Hi and Low rangesFirebird exemplars: Mid range

A believable bird, decoratively attired with blue plumage-like stars out the back of its tail. The eye form and the general shape of the round head tend to give it a very conventional feel and the little chicken feet echo an Easter egg kind of chicken. The stereotype stars and moon floating in a purple sky feel equally predictable. There is no interaction between the bird and the stars. The feet don't feel in anyway powerful. The most careful rendering and blending has gone on in the wing form, although everything has been somewhat halted by being outlined in black. This tidy drawing lacks qualities of occasion and dynamic movement.
An attempt at a magical bird form, in the sense that it is non-standard. There is a sense of heat haze around the bird itself where colours have spilled out beyond the boundary of the bird. The bird is located in space through stars and blackness. The pastel is not particularly assured or controlled and colour mixing is tentative. Rainbow coloured stripes are used to suggest a sense of magic, but the tail and the wing seem to separate out from the rest of the body with a consequent loss of unity. It is as though each part has been thought of separately.
A very imaginative bird shape presented as something of a monster creature with spines and multiple tails, multiple spiny wings, and specialised mouth parts. The forms fragment into a series of parts. The background in its strongly contrasting black and yellows further tends to break up the drawing with a consequent loss of the sense of integration. The one thing that starts to link the whole body is the use of pink all over. This connecting colour starts to make the picture look like one bird. This firebird is almost incoherent except as a flat design. It does carve up the drawing space into an interesting series of shapes, but it is so carved up that a sense of order is lost.

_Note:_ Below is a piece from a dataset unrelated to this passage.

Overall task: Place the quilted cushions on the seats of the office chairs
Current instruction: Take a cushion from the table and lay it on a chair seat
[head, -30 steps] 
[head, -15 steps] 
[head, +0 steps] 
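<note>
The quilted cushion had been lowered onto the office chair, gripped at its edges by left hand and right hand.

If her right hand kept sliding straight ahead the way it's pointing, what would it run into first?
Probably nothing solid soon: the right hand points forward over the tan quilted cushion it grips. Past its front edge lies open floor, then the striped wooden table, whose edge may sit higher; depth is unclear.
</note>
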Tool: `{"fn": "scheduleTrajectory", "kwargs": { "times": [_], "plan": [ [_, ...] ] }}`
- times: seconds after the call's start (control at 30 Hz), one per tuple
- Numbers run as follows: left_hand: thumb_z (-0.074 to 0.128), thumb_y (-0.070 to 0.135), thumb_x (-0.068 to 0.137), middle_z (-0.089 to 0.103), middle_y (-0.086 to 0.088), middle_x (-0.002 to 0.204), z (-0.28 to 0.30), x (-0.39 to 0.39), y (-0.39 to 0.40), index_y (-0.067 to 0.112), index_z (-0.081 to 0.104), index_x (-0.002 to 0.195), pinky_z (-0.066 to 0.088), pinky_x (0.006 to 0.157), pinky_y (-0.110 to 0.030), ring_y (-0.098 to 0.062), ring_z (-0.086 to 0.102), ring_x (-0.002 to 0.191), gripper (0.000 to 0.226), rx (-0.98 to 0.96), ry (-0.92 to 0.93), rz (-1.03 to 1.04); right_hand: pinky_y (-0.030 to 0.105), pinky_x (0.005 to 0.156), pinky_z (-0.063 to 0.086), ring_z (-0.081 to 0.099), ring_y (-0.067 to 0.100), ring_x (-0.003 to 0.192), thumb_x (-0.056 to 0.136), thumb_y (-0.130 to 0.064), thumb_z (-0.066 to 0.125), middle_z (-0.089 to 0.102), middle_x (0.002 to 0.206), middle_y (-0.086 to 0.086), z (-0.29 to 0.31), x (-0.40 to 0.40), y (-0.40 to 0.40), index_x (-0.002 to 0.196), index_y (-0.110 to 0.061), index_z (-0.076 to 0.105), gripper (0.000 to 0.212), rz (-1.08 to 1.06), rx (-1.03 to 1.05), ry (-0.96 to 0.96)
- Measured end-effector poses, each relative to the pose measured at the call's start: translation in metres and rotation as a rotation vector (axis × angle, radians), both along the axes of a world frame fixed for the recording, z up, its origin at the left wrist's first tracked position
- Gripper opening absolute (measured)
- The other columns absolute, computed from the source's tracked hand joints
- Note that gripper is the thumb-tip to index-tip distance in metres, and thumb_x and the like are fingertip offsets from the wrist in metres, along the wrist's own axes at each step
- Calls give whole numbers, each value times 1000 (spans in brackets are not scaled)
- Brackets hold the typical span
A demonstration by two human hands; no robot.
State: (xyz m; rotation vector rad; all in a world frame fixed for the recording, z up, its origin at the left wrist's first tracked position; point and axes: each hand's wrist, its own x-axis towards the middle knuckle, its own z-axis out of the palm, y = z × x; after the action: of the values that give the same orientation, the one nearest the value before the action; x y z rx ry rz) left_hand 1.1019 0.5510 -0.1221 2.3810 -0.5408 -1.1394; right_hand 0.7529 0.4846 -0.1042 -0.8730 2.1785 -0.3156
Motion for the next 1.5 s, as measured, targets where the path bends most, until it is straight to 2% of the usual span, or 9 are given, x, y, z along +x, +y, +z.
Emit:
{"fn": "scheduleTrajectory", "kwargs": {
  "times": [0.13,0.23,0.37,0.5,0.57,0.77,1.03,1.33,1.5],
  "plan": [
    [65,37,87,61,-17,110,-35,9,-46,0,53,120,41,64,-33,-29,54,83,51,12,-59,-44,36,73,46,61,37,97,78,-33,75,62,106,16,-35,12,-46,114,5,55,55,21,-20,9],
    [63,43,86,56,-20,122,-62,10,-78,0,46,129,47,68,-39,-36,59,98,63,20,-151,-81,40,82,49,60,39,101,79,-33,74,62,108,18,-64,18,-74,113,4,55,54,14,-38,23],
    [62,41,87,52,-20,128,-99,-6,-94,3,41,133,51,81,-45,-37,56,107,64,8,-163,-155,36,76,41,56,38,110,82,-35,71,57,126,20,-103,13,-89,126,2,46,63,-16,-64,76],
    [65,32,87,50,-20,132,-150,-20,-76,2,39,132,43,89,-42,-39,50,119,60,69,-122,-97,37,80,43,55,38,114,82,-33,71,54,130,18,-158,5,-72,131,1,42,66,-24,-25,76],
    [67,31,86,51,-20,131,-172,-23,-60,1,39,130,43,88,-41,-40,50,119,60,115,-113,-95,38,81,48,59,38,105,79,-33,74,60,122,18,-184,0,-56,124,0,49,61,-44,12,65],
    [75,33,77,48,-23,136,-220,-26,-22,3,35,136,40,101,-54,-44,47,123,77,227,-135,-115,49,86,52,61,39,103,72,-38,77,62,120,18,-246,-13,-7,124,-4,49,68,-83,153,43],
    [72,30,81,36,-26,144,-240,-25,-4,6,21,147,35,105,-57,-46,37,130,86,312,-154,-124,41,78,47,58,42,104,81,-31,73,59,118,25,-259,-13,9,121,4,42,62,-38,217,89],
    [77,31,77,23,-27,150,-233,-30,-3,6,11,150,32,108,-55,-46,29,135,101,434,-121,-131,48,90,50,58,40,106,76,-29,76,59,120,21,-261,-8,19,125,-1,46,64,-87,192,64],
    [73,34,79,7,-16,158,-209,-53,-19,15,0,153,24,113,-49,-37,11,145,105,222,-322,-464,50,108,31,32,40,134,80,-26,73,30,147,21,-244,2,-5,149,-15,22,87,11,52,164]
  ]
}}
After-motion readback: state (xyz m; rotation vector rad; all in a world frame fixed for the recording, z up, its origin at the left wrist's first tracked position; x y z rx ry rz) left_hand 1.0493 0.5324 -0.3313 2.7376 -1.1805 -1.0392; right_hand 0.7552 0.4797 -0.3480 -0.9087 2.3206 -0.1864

A tentative use of pastel, with no real pressure applied to give solid richness to the colour. Decorative devices of zigzags, spirals and twirls have been used to fill in the form. It is essentially a rendering of a bird that is somewhat magical but doesn't give the feeling of power or a sense of movement or context. Rather, the opportunity has been used to explore decorative space filling within a simple bird form.
This is reminiscent of a number of works with its strong symmetrical, almost "gang-patch" symbolism. It is an aerial view looking down. The triple outlining around the outside draws our attention to the edges of the bird but leaves the middle feeling empty and weakened. There is an attempt to define different parts of the body with different textures, and although there are very powerful wing forms that almost look reptilian, the bird is considerably much weakened when we come to the shape of the head and the overall body form. It impresses as something akin to a passive, soft flower rather than some kind of devouring Venus flytrap. So although we have an exciting sense of energy at the edges, this dissipates as we look to into the centre. The whole thing is arranged symmetrically, but this symmetry doesn't render a sense of dynamism.

A rather symmetrical quiet bird, with each part of the body decoratively divided into a separate colour bands. There is a sense of solid control in the use of pastel media. While the image may suggest something of power it is not so well developed in terms of its expressiveness and movement. There is no attempt at colour blending, and the composition has very limited central organisation.